#### WHAT THE TASK REQUIRES:
Every line of the listing belongs in your answer exactly as written; the images do not.

#### EXERCISE DATA:
=== Begin Enclosure ===

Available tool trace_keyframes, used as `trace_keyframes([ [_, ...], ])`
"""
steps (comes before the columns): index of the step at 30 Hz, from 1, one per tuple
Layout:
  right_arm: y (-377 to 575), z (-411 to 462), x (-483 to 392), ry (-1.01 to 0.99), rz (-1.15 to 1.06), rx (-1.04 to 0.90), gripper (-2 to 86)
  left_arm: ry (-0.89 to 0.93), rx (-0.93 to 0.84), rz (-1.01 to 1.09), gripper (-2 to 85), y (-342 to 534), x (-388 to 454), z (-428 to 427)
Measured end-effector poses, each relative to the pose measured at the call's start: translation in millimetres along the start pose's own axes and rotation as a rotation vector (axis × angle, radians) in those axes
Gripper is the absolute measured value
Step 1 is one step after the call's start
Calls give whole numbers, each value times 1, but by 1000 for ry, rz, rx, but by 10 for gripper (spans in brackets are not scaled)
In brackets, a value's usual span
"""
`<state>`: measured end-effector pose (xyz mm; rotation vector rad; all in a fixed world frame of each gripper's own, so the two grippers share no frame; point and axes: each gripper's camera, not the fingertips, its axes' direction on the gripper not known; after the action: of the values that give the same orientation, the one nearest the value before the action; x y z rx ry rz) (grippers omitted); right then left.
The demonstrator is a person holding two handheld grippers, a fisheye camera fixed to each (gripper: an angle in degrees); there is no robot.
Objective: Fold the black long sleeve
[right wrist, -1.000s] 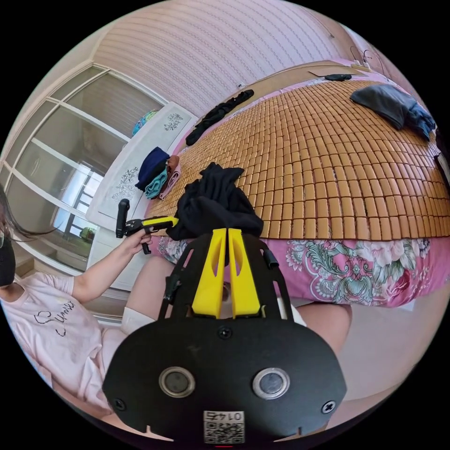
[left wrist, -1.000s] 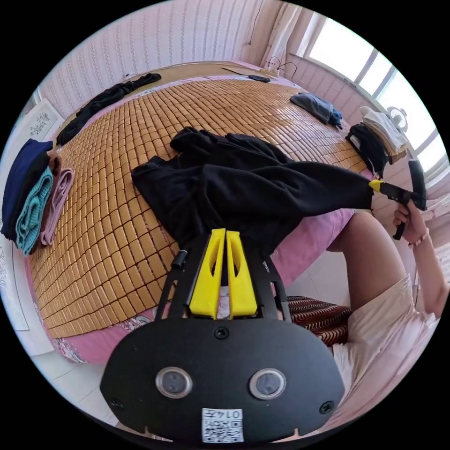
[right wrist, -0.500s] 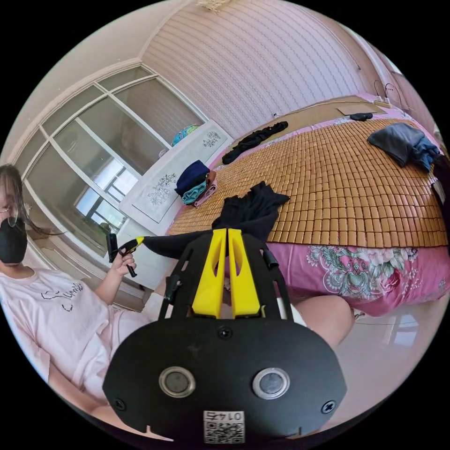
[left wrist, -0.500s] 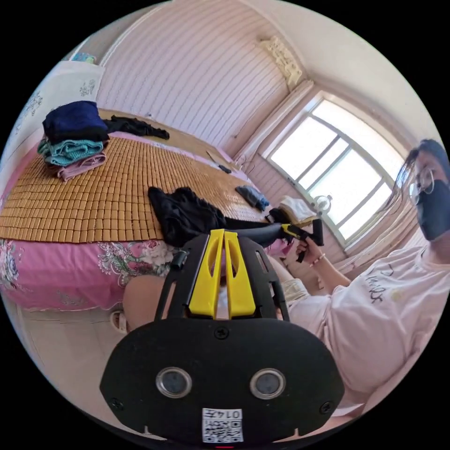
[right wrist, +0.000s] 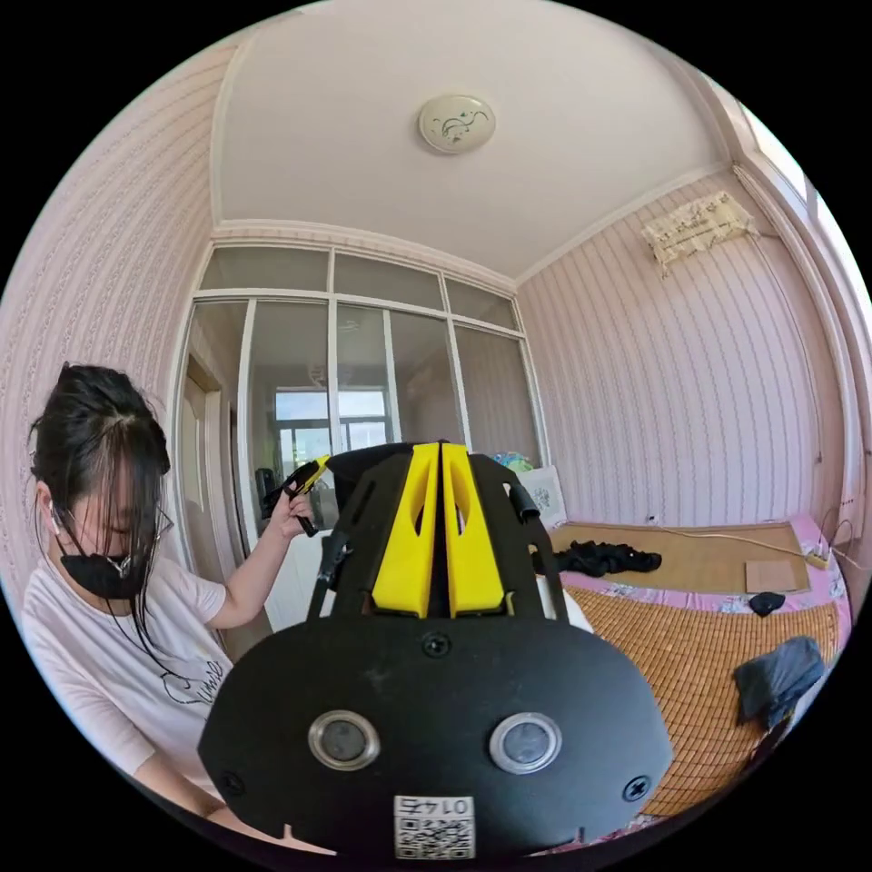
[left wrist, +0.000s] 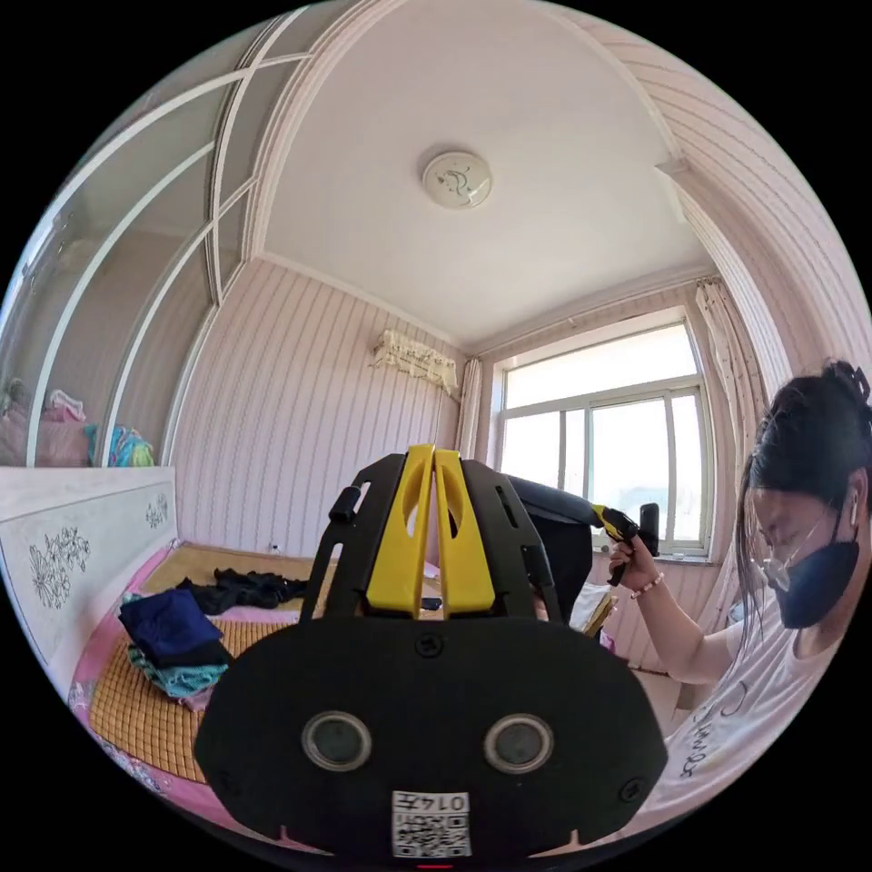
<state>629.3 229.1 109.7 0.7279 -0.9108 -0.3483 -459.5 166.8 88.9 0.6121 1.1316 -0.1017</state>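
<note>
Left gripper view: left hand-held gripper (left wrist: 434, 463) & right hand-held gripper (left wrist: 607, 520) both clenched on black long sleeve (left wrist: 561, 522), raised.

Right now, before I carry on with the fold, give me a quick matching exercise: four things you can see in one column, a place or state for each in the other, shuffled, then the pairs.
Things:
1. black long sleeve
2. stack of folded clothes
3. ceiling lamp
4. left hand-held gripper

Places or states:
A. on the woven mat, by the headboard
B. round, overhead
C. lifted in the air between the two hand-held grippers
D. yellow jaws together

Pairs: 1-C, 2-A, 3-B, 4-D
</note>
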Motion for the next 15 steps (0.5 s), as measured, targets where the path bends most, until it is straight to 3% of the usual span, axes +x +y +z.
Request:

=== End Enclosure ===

#### WORKED SOLUTION:
Available tool trace_keyframes, used as `trace_keyframes([ [_, ...], ])`
"""
steps (comes before the columns): index of the step at 30 Hz, from 1, one per tuple
Layout:
  right_arm: y (-377 to 575), z (-411 to 462), x (-483 to 392), ry (-1.01 to 0.99), rz (-1.15 to 1.06), rx (-1.04 to 0.90), gripper (-2 to 86)
  left_arm: ry (-0.89 to 0.93), rx (-0.93 to 0.84), rz (-1.01 to 1.09), gripper (-2 to 85), y (-342 to 534), x (-388 to 454), z (-428 to 427)
Measured end-effector poses, each relative to the pose measured at the call's start: translation in millimetres along the start pose's own axes and rotation as a rotation vector (axis × angle, radians) in those axes
Gripper is the absolute measured value
Step 1 is one step after the call's start
Calls give whole numbers, each value times 1, but by 1000 for ry, rz, rx, but by 10 for gripper (spans in brackets are not scaled)
In brackets, a value's usual span
"""
`<state>`: measured end-effector pose (xyz mm; rotation vector rad; all in a fixed world frame of each gripper's own, so the two grippers share no frame; point and axes: each gripper's camera, not the fingertips, its axes' direction on the gripper not known; after the action: of the values that give the same orientation, the one nearest the value before the action; x y z rx ry rz) (grippers omitted); right then left.
The demonstrator is a person holding two handheld grippers, a fisheye camera fixed to each (gripper: an angle in degrees); there is no robot.
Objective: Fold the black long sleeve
[right wrist, -1.000s] 
[left wrist, -1.000s] 
[right wrist, -0.500s] 
[left wrist, -0.500s] 
[right wrist, +0.000s] 
[left wrist, +0.000s] 
<state>629.3 229.1 109.7 0.7279 -0.9108 -0.3483 -459.5 166.8 88.9 0.6121 1.1316 -0.1017</state>
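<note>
Left gripper view: left hand-held gripper (left wrist: 434, 463) & right hand-held gripper (left wrist: 607, 520) both clenched on black long sleeve (left wrist: 561, 522), raised.

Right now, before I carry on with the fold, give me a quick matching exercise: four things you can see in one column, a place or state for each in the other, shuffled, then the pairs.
Things:
1. black long sleeve
2. stack of folded clothes
3. ceiling lamp
4. left hand-held gripper

Places or states:
A. on the woven mat, by the headboard
B. round, overhead
C. lifted in the air between the two hand-held grippers
D. yellow jaws together

Pairs: 1-C, 2-A, 3-B, 4-D
</note>
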Motion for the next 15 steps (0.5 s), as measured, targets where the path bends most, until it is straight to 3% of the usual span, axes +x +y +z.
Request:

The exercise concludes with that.